Repository files navigation

MemeDeliveryBot

Automation for sourcing meme images and short Reddit-hosted videos from Reddit and publishing them to Instagram with the Instagram Graph API.

This version supports image posts and Reddit-sourced Instagram Reels. It does not run AI video generation, TTS, account splitting, or a hosted database. Repost tracking, performance history, and generated optimization config are handled by files on a dedicated Git branch.

How It Works

  1. Fetch image posts from configured Reddit subreddits using hot, rising, and new listings by default.
  2. Filter out unsafe or unsupported content: NSFW, spoiler, stickied, gallery, video, GIF, and non-image URLs.
  3. Fetch top Reddit comments when available and score each candidate for Instagram fit.
  4. Load state/posted.jsonl and state/performance.json from the bot-state branch.
  5. Skip any candidate already seen by Reddit id, permalink, normalized source/media URL, normalized title, or image SHA-256 hash.
  6. Generate a rotating, attribution-preserving caption with minimal hashtags.
  7. Publish the selected image to Instagram.
  8. Append the successful post to state/posted.jsonl, update state/performance.json, append run history, and push the state update back to bot-state.

The tracker is only written after Instagram returns a published media id.
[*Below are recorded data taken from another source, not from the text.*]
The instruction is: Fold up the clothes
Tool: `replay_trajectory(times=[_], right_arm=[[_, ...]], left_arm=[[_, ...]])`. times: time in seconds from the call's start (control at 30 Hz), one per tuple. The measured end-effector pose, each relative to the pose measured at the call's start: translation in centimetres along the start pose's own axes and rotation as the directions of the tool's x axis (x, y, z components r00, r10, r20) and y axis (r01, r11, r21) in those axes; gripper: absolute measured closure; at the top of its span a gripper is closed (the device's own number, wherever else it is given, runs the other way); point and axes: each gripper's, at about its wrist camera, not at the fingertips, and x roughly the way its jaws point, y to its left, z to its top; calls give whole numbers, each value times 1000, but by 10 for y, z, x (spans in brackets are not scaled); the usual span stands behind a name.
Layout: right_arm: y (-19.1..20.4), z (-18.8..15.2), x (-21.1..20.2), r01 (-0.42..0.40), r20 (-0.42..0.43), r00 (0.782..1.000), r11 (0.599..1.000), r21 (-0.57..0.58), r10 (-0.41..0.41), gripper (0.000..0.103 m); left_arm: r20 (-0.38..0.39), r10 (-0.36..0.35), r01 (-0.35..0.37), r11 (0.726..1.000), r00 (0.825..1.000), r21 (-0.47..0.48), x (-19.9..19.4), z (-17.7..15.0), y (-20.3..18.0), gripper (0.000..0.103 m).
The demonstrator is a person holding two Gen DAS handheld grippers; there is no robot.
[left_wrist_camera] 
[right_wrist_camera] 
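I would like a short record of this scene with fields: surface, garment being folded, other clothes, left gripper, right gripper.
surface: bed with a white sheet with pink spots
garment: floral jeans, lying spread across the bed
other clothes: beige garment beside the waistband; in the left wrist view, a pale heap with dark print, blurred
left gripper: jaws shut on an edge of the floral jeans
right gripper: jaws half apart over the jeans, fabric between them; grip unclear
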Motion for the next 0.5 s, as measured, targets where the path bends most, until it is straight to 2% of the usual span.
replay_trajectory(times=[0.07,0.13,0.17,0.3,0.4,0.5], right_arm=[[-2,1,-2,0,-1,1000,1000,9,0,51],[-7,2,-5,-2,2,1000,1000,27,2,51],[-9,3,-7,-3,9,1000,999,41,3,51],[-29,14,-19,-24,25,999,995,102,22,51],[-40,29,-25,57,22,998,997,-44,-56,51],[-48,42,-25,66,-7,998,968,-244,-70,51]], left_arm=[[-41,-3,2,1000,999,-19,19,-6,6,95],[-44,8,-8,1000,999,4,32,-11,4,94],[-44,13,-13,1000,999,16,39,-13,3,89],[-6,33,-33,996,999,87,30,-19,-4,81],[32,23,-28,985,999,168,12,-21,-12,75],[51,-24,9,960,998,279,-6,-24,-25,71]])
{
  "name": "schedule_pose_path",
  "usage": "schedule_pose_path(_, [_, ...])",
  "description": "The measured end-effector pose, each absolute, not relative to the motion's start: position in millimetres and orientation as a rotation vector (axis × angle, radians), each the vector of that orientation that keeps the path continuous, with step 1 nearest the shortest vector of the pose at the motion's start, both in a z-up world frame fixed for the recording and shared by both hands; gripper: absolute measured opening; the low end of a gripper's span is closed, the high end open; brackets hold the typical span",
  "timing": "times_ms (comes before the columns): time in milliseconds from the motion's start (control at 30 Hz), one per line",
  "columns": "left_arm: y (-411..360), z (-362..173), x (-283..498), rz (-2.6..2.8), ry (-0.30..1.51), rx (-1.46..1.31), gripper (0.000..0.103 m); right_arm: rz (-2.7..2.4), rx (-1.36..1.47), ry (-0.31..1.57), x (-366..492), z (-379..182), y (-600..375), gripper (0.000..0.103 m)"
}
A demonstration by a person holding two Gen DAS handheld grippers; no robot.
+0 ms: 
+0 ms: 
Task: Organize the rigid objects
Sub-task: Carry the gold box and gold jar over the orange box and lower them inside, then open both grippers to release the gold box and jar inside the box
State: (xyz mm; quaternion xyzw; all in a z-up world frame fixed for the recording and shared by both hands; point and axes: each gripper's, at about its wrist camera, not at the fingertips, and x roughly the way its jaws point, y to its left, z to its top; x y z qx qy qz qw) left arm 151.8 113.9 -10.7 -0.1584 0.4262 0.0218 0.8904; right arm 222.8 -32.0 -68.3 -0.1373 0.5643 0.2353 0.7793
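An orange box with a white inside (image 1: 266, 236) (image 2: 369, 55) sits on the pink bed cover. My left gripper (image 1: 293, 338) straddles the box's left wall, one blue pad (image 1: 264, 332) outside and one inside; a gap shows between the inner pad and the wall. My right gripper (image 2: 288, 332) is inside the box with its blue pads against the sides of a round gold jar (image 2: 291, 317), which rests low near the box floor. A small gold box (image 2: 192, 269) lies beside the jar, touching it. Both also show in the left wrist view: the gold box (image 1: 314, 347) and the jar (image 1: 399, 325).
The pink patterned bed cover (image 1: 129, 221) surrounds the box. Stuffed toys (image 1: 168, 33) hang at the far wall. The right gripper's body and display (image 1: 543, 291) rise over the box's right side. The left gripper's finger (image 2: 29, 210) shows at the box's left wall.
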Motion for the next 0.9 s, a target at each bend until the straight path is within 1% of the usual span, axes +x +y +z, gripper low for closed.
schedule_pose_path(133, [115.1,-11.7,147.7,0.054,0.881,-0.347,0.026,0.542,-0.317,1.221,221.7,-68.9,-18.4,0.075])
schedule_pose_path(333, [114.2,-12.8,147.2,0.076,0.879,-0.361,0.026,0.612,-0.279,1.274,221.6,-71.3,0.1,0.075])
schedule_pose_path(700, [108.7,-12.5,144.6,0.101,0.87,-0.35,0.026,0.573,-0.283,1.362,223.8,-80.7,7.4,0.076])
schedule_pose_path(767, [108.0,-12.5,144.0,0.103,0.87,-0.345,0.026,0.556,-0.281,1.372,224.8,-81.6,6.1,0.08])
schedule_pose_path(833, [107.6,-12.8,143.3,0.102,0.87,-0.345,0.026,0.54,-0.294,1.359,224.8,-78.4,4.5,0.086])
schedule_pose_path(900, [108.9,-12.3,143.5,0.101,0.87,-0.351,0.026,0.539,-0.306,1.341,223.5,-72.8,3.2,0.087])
Reel posting uses a parallel flow:

  1. Fetch Reddit-hosted video posts from configured Reel subreddits using hot, rising, and new listings by default.
  2. Filter out unsafe, unsupported, too short, too long, very low-resolution, or weird-aspect candidates when metadata is available.
  3. Score candidates for fast payoff, discussion/reaction potential, duration, freshness, duplicate risk, and historical performance.
  4. Download and lightly normalize the selected video with yt-dlp and ffmpeg.
  5. Skip any candidate already seen by Reddit id, permalink, normalized source/media URL, normalized title, or video SHA-256 hash.
  6. Generate a rotating Reel caption and publish the local MP4 through Instagram's Reels resumable upload flow.
  7. Append the successful Reel to state/reels-posted.jsonl, update state/performance.json, append run history, and push the state update back to bot-state.

Instagram Scoring

Candidates are no longer ranked only by Reddit score. The scorer combines:

  • Reddit score, comment count, upvote ratio, post age, and listing freshness.
  • Title clarity, shareability, quick-payoff language, Reddit-only context risk, and top-comment reaction signals.
  • Media type, Reel duration, and available video width/height/aspect metadata.
  • Duplicate/repost risk from tracker and performance history.
  • Generated historical weights for subreddit, posting hour, media type, caption template, hashtag pool, and Reel duration bucket.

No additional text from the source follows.